I’m not sure what I thought Elizabeth Is Missing was going to be—I only half read a description—but when it became clear Glenda Jackson’s character (not Elizabeth) would be searching for that character (played by Maggie Steed) but also Jackson having Alzheimer’s and also sort of live action flashbacks with her younger self… Well, I hoped they weren’t going to do a Memento where the gimmick was someone’s Alzheimer’s.
My hope was not realized. Elizabeth Is Missing is indeed a ninety-ish minute pseudo-mystery where there’s no mystery it’s just Jackson’s Alzheimer’s is getting worse and she’s having a lot of bad memory triggers. Jackson not understanding what’s going on is director Walsh, screenwriter Andrea Gibb, and presumably source novelist Emma Healey’s gimmick. Jackson can’t remember the really important parts of the plot so we discover them late, creating opportunity for Jackson to experience realizing she’s not remembering something and consequently having a trauma.

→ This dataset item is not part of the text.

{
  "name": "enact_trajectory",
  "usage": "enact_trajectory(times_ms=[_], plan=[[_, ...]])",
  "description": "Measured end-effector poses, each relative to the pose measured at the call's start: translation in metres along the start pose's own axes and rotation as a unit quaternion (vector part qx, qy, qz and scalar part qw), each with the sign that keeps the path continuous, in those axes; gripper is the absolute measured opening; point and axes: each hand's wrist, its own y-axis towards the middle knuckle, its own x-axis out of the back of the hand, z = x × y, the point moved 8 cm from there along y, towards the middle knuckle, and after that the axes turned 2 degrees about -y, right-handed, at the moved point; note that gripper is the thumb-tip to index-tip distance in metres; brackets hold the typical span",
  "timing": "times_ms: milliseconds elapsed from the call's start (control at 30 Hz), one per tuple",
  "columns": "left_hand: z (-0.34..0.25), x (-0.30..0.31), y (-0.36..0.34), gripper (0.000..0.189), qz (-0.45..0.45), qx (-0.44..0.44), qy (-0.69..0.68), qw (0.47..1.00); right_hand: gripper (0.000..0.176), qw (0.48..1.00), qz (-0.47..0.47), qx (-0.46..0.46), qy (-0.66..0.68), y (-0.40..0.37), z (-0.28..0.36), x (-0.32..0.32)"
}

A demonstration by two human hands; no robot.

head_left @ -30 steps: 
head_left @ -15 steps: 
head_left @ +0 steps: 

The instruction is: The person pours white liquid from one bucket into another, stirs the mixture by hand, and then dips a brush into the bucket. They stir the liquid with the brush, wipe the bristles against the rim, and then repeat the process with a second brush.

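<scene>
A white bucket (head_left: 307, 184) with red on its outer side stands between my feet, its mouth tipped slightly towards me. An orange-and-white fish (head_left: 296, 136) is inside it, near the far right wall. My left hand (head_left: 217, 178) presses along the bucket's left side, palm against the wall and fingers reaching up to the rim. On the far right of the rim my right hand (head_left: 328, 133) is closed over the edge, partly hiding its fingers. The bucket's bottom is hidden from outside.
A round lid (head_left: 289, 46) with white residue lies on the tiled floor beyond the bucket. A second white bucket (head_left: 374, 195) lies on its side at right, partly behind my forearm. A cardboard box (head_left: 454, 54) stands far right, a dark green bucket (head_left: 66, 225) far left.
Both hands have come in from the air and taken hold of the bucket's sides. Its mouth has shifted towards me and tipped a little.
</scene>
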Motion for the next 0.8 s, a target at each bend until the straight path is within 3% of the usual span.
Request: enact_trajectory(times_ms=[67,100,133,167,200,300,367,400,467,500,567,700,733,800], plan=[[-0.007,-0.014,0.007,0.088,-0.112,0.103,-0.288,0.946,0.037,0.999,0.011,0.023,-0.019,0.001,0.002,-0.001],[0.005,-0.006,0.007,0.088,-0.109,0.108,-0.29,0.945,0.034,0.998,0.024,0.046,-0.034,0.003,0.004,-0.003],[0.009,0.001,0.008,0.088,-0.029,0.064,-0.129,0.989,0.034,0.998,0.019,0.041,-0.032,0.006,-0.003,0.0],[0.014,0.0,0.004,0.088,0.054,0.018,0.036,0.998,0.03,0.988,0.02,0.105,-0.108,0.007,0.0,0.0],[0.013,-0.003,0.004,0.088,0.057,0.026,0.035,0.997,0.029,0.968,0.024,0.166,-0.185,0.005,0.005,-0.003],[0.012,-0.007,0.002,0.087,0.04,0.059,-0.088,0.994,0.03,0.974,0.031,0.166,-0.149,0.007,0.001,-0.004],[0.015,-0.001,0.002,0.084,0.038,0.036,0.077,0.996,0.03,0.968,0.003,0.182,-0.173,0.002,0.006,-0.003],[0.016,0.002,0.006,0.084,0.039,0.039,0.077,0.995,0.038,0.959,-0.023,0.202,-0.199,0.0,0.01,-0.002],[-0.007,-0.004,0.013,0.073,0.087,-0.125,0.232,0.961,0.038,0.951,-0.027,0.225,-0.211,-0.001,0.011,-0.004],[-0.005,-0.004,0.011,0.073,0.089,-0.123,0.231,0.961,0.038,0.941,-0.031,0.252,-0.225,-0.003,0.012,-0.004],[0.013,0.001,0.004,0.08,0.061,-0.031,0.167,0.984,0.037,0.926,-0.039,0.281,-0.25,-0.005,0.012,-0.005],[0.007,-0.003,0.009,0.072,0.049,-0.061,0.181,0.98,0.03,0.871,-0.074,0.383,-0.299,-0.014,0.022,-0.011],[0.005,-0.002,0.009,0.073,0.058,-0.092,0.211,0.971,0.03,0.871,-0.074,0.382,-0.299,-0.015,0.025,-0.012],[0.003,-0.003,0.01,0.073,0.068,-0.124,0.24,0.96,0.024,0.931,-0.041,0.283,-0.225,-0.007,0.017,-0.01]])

So while Jackson’s really good, it’s by definition exploitative. Like. Dementia advisor or not; the plot itself is inherently exploitative.
Bummer, I guess? In hindsight—you know, if you went through and looked for all the signs Bruce Willis was a ghost, which I’m sure you can—it’s probably inevitable it’s going to fail. The scant subplot about Jackson’s daughter, Helen Behan (who should talk to her agent about better parts), being exhausted with having to care for an ailing parent while her older brother and the prize child (Sam Hazeldine) occasionally Skypes from Germany and is no help… they definitely could’ve done it better. I just hadn’t realized it was them doing it the best they could.

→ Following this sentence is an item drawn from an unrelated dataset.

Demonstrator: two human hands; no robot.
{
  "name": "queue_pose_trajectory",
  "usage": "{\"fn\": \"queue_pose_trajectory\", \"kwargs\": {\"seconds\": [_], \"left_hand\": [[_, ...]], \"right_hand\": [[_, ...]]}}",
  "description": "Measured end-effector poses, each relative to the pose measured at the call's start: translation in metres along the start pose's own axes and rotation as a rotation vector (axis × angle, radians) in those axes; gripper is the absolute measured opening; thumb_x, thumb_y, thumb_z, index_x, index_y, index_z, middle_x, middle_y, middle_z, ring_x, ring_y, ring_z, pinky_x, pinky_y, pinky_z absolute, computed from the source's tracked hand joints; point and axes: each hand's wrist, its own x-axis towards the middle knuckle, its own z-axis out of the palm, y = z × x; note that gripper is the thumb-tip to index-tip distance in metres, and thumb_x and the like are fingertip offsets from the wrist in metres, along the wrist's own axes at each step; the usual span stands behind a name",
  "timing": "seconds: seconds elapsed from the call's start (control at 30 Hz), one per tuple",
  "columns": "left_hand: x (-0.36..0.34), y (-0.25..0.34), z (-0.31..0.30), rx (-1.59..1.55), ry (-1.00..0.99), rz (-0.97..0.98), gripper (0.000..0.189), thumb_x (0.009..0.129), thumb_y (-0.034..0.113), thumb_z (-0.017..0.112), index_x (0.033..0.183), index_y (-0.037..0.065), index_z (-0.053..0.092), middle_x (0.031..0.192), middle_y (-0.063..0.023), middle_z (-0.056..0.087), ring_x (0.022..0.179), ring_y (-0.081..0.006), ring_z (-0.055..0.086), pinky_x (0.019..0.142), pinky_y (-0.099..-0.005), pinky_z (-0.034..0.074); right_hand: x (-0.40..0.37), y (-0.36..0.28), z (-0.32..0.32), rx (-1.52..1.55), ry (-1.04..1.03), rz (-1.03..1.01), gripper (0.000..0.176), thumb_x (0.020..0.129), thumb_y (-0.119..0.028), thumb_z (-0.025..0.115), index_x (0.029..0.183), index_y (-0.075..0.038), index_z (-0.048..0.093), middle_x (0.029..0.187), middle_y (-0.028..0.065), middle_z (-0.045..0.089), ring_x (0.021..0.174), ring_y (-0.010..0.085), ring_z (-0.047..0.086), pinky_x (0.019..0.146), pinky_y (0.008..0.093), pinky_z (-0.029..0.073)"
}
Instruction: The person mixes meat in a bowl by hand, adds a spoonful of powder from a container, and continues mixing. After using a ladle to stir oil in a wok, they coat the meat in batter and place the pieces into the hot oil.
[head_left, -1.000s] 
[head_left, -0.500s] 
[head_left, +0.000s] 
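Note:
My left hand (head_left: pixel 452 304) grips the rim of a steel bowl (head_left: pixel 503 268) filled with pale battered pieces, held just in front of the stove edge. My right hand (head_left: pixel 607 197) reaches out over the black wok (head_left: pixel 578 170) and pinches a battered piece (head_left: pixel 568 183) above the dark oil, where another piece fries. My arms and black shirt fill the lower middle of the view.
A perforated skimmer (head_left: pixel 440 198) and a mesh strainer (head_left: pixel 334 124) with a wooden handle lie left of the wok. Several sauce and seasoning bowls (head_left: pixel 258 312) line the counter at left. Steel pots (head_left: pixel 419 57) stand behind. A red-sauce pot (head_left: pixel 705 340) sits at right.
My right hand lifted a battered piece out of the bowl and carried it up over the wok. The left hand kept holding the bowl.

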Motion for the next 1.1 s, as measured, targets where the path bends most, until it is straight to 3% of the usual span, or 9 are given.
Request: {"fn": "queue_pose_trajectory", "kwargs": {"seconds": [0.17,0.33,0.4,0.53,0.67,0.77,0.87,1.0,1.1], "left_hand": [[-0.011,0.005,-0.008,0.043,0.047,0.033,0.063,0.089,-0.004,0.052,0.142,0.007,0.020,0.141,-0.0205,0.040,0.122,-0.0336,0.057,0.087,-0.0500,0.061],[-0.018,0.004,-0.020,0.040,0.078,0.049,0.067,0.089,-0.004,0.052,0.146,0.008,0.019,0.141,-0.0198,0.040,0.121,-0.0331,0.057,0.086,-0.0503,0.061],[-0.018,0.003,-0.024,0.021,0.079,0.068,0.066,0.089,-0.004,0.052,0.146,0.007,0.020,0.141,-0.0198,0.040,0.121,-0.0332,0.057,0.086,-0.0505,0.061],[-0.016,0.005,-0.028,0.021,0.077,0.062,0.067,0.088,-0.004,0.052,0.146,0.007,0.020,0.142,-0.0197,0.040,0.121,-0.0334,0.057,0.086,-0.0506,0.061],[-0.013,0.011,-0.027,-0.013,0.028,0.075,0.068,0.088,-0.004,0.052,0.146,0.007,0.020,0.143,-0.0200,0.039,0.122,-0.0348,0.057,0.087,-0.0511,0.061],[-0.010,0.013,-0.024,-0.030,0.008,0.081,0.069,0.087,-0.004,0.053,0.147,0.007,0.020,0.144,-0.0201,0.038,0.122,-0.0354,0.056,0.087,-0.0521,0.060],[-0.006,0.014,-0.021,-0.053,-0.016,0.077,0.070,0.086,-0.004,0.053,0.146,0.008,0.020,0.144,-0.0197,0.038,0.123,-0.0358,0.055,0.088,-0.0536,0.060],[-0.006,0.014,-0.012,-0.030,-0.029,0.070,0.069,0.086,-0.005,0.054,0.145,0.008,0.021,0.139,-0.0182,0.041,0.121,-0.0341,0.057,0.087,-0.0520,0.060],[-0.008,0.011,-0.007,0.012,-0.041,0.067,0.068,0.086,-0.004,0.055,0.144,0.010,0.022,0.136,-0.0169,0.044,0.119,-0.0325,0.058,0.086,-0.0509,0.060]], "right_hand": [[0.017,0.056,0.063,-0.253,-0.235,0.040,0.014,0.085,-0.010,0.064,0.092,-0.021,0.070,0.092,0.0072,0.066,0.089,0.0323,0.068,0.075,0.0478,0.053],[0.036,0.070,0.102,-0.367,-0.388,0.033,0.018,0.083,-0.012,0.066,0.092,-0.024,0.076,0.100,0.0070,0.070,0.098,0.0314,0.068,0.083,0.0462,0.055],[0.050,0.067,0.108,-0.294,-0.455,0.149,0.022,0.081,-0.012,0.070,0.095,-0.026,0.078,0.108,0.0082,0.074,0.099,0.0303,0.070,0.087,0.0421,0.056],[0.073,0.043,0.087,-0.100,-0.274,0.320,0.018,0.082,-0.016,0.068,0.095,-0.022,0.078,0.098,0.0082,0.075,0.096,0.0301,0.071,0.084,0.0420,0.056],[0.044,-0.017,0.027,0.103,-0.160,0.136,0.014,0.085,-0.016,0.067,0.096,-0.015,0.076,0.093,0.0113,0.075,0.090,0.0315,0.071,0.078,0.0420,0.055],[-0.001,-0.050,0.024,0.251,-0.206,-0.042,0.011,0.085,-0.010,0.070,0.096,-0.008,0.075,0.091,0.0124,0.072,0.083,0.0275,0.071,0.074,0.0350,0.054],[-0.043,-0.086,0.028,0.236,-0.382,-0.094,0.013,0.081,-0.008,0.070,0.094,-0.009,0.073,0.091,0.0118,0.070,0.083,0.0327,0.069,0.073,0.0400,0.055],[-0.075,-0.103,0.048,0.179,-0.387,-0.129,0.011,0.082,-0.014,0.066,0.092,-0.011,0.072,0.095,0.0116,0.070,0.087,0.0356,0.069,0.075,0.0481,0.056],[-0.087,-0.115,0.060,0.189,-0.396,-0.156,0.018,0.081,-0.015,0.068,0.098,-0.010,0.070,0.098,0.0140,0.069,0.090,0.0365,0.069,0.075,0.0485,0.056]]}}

Because Jackson’s really good and you’re really invested in her and flipping it to make her an unreliable narrator and a pitiable subject… it’s really unfortunate. And a waste of Jackson’s time. There’s a far better movie in granddaughter Nell Williams and Jackson, I don’t know, going to the library for ninety minutes in real time than there is in a Double MacGuffin with Cheese murder mystery.

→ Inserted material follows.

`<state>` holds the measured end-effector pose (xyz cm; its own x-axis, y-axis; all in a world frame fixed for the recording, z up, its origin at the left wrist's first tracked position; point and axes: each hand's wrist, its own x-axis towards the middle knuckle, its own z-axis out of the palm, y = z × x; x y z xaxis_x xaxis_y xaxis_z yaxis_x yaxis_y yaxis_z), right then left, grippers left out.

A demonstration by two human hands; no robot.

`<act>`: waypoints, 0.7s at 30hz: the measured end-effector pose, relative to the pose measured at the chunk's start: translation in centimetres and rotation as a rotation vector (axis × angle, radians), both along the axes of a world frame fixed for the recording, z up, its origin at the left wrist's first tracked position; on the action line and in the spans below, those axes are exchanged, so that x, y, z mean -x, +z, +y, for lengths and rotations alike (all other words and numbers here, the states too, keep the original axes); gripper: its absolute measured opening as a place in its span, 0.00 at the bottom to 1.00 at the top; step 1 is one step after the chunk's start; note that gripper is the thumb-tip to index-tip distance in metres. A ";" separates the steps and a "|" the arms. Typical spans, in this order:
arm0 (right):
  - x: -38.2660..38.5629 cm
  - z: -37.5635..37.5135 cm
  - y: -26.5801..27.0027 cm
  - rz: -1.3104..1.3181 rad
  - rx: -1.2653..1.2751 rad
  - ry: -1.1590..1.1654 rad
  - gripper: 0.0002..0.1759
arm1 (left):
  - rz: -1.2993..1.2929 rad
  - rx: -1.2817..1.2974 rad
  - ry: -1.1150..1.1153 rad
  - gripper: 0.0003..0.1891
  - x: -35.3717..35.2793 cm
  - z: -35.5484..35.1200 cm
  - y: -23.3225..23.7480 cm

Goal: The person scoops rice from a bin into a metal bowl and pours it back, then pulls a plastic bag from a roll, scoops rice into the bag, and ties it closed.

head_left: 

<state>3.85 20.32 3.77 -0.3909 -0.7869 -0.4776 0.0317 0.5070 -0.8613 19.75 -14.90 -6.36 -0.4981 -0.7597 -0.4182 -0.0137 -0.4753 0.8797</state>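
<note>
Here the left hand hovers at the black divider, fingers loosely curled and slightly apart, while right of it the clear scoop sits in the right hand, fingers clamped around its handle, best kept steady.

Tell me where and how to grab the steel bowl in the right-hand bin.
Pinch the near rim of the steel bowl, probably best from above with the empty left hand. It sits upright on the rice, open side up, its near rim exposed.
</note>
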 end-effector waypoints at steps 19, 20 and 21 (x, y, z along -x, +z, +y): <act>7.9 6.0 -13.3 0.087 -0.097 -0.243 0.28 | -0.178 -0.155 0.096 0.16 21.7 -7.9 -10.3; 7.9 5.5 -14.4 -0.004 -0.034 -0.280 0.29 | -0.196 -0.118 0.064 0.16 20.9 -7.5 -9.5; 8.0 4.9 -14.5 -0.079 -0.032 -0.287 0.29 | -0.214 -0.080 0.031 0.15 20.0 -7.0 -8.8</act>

The flashbacks are all about young Jackson—played by Liv Hill—and her missing sister Sophie Rundle, which has all sorts of analogues with missing best friend Steed. It also has the memory loss MacGuffin being the only part because there’s no character development for young Hill. And there’s also a deus ex machina? Because it’s really lazy and a waste of everyone’s time.
Kind of good music from Dominik Scherrer; like a horror movie score but he never leans into it enough.
But no. They can’t even manage to give Jackson a good part by the end of it. Once they’ve made all the reveals, the filmmakers have no enthusiasm for the finish. Behan and Williams have some good moments—though Williams’s are a lot less problematic than Behan’s—otherwise the supporting cast is middling.
It’s a strange, unfortunate ninety minutes.